---------- Recorded data

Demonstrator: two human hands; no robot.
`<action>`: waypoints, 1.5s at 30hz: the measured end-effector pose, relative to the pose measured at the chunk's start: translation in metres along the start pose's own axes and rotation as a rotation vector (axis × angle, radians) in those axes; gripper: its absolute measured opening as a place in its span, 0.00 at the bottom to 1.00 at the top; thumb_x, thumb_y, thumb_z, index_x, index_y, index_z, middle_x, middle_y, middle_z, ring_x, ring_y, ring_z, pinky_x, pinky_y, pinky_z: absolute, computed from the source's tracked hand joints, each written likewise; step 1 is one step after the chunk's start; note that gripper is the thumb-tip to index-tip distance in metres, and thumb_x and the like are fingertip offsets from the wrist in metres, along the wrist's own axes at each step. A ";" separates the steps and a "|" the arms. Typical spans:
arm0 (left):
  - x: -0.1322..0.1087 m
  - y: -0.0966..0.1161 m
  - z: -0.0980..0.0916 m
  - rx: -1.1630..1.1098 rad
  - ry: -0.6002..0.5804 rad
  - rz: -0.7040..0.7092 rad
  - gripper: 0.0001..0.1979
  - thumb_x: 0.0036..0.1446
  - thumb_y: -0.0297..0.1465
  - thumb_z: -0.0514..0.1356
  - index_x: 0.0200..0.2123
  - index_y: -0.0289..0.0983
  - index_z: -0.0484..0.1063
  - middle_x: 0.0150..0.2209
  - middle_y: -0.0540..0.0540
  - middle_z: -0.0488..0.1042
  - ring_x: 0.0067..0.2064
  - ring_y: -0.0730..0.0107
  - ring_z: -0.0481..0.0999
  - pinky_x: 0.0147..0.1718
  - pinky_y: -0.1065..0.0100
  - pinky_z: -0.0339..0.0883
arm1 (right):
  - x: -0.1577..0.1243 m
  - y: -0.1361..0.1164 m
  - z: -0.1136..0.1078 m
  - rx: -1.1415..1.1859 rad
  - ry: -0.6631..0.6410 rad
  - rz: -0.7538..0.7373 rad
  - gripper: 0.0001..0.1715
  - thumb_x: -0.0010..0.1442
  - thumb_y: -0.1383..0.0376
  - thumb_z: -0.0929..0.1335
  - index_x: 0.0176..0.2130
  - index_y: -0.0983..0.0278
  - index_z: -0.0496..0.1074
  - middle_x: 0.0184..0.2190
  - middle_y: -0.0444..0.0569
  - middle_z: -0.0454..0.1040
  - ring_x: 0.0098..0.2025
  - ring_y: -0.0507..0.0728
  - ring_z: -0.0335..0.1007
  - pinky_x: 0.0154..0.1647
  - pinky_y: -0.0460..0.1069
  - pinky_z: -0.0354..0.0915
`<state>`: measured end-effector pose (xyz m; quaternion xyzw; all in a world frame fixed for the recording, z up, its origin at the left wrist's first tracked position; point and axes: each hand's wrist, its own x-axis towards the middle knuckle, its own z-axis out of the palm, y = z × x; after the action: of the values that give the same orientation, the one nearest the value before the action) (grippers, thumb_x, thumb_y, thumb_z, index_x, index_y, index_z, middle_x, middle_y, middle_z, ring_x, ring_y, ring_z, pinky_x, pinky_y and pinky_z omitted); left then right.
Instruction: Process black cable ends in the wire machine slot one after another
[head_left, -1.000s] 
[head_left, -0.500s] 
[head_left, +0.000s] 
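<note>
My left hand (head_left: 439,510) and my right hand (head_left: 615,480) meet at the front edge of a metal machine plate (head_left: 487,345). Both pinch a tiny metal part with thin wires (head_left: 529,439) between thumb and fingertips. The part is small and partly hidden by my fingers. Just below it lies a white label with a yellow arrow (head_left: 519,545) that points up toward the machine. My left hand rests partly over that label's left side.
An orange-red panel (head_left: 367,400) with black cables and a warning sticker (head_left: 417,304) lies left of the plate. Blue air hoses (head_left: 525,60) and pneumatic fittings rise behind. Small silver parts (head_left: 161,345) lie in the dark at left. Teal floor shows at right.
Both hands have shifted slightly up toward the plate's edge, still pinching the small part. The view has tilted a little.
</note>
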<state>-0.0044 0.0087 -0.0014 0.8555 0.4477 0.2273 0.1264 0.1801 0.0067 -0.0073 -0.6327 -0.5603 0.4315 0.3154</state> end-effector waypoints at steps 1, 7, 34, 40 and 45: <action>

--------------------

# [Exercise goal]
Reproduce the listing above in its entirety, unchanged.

# [Exercise solution]
Demonstrator: two human hands; no robot.
`<action>`: waypoints, 1.5s at 30hz: the measured end-effector pose, relative to the pose measured at the chunk's start: translation in metres along the start pose's own axes and rotation as a rotation vector (axis × angle, radians) in those axes; gripper: its absolute measured opening as a place in its span, 0.00 at the bottom to 1.00 at the top; thumb_x, thumb_y, thumb_z, index_x, index_y, index_z, middle_x, middle_y, middle_z, ring_x, ring_y, ring_z, pinky_x, pinky_y, pinky_z: absolute, computed from the source's tracked hand joints, each written likewise; step 1 is one step after the chunk's start; note that gripper is the thumb-tip to index-tip distance in metres, and thumb_x and the like are fingertip offsets from the wrist in metres, along the wrist's own axes at each step. A ";" separates the steps and a "|" the arms. Typical spans:
arm0 (left):
  - x: -0.1322..0.1087 m
  - y: -0.0966..0.1161 m
  - z: -0.0980..0.0916 m
  - rx: -1.1630..1.1098 rad
  - ry: -0.6002..0.5804 rad
  - rz: -0.7040..0.7092 rad
  - gripper: 0.0001..0.1979
  - thumb_x: 0.0036..0.1446
  - thumb_y: -0.0297..0.1465
  - thumb_z: -0.0514..0.1356
  - index_x: 0.0200..0.2123
  - index_y: -0.0289..0.0983
  - index_z: -0.0484..0.1063
  - middle_x: 0.0150..0.2209
  - middle_y: -0.0540..0.0540
  - middle_z: -0.0488..0.1042
  - ring_x: 0.0067..0.2064
  - ring_y: -0.0730..0.0107
  - ring_z: -0.0481..0.0999
  - pinky_x: 0.0147..0.1718
  - pinky_y: -0.1065..0.0100
  - pinky_z: -0.0339..0.0883
arm1 (right):
  - x: -0.1577..0.1243 m
  - y: -0.1361..0.1164 m
  - z: -0.1136..0.1078 m
  - rx: -1.1415..1.1859 rad
  - ry: -0.6631..0.6410 rad
  - rz: -0.7538..0.7373 rad
  - gripper: 0.0001..0.1715
  - thumb_x: -0.0010..0.1442
  - thumb_y: -0.1383..0.0376
  - thumb_z: -0.0929..0.1335
  - index_x: 0.0176..0.2130
  - index_y: -0.0983..0.0278
  - index_z: -0.0496..0.1074
  - middle_x: 0.0184..0.2190
  - middle_y: -0.0444..0.0569
  - middle_z: -0.0454..0.1040
  - ring_x: 0.0098..0.2025
  - ring_y: -0.0507..0.0728
  - ring_z: -0.0335..0.1007
  - pinky_x: 0.0154..0.1647
  - pinky_y: -0.0460..0.1069
  - pinky_z: -0.0354..0.0915
`<state>`: measured end-effector pose (xyz m; quaternion xyzw; all in a world frame fixed for the recording, z up, its origin at the left wrist's first tracked position; point and axes: each hand's wrist, its own x-axis towards the middle knuckle, its own z-axis out of the palm, y = z × x; after the action: of the values that give the same orientation, the one nearest the value before the action) (grippers, thumb_x, thumb_y, thumb_z, index_x, index_y, index_z, middle_x, middle_y, middle_z, ring_x, ring_y, ring_z, pinky_x, pinky_y and pinky_z omitted); left then right.
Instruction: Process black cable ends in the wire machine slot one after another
[head_left, -1.000s] 
[head_left, -0.500s] 
[head_left, +0.000s] 
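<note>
My left hand (head_left: 439,510) and my right hand (head_left: 615,480) meet at the front edge of a metal machine plate (head_left: 487,345). Both pinch a tiny metal part with thin wires (head_left: 529,439) between thumb and fingertips. The part is small and partly hidden by my fingers. Just below it lies a white label with a yellow arrow (head_left: 519,545) that points up toward the machine. My left hand rests partly over that label's left side.
An orange-red panel (head_left: 367,400) with black cables and a warning sticker (head_left: 417,304) lies left of the plate. Blue air hoses (head_left: 525,60) and pneumatic fittings rise behind. Small silver parts (head_left: 161,345) lie in the dark at left. Teal floor shows at right.
Both hands have shifted slightly up toward the plate's edge, still pinching the small part. The view has tilted a little.
</note>
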<state>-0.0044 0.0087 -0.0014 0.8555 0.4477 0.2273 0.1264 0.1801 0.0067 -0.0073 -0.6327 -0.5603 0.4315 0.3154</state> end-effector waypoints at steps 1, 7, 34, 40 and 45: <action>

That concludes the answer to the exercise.